*Exercise requirements*
Between the line containing "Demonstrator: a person" and the line containing "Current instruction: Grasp" lies a run of lines; give that run again exactly, with both of those lines, and nothing else from the entries below.
----
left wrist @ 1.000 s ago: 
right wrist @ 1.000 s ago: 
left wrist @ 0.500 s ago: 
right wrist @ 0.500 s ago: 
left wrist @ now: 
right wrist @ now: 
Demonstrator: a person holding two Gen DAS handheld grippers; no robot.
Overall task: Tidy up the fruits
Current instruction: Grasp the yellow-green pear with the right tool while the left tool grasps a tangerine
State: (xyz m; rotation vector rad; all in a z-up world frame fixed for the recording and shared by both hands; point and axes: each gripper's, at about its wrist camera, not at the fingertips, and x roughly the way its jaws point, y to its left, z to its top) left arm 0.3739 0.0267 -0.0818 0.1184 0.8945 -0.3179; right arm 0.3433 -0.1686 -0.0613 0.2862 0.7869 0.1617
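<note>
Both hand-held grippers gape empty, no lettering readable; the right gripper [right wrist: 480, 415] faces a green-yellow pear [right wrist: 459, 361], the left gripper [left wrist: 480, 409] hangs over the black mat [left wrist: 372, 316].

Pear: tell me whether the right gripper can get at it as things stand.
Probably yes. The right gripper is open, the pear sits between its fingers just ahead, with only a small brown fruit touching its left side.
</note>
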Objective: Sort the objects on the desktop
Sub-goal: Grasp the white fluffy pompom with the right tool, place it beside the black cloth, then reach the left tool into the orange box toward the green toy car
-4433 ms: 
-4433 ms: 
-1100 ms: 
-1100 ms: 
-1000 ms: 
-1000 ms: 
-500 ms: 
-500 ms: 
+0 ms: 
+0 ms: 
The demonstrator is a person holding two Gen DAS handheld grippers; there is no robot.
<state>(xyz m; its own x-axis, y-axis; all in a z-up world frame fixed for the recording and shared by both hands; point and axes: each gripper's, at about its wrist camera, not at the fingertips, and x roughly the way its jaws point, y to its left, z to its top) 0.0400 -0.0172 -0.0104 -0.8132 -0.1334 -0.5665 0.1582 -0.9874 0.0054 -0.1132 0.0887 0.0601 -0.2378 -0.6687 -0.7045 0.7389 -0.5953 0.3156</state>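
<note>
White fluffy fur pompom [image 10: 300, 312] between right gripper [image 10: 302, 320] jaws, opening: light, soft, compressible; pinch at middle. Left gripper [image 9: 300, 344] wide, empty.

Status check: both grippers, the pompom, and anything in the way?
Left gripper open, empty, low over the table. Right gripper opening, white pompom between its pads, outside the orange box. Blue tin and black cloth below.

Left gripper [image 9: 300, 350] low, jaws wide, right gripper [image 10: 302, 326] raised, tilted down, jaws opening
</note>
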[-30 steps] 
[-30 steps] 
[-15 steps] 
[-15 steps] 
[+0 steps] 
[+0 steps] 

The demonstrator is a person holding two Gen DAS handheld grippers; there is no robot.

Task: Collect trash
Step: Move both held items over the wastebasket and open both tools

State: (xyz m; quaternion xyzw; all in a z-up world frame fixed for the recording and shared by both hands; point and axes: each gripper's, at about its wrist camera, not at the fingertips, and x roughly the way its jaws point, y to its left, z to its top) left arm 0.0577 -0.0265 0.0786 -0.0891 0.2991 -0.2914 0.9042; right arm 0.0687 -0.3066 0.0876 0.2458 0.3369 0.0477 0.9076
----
*Written answer*
Demonstrator: a person holding two Gen DAS handheld grippers; no robot.
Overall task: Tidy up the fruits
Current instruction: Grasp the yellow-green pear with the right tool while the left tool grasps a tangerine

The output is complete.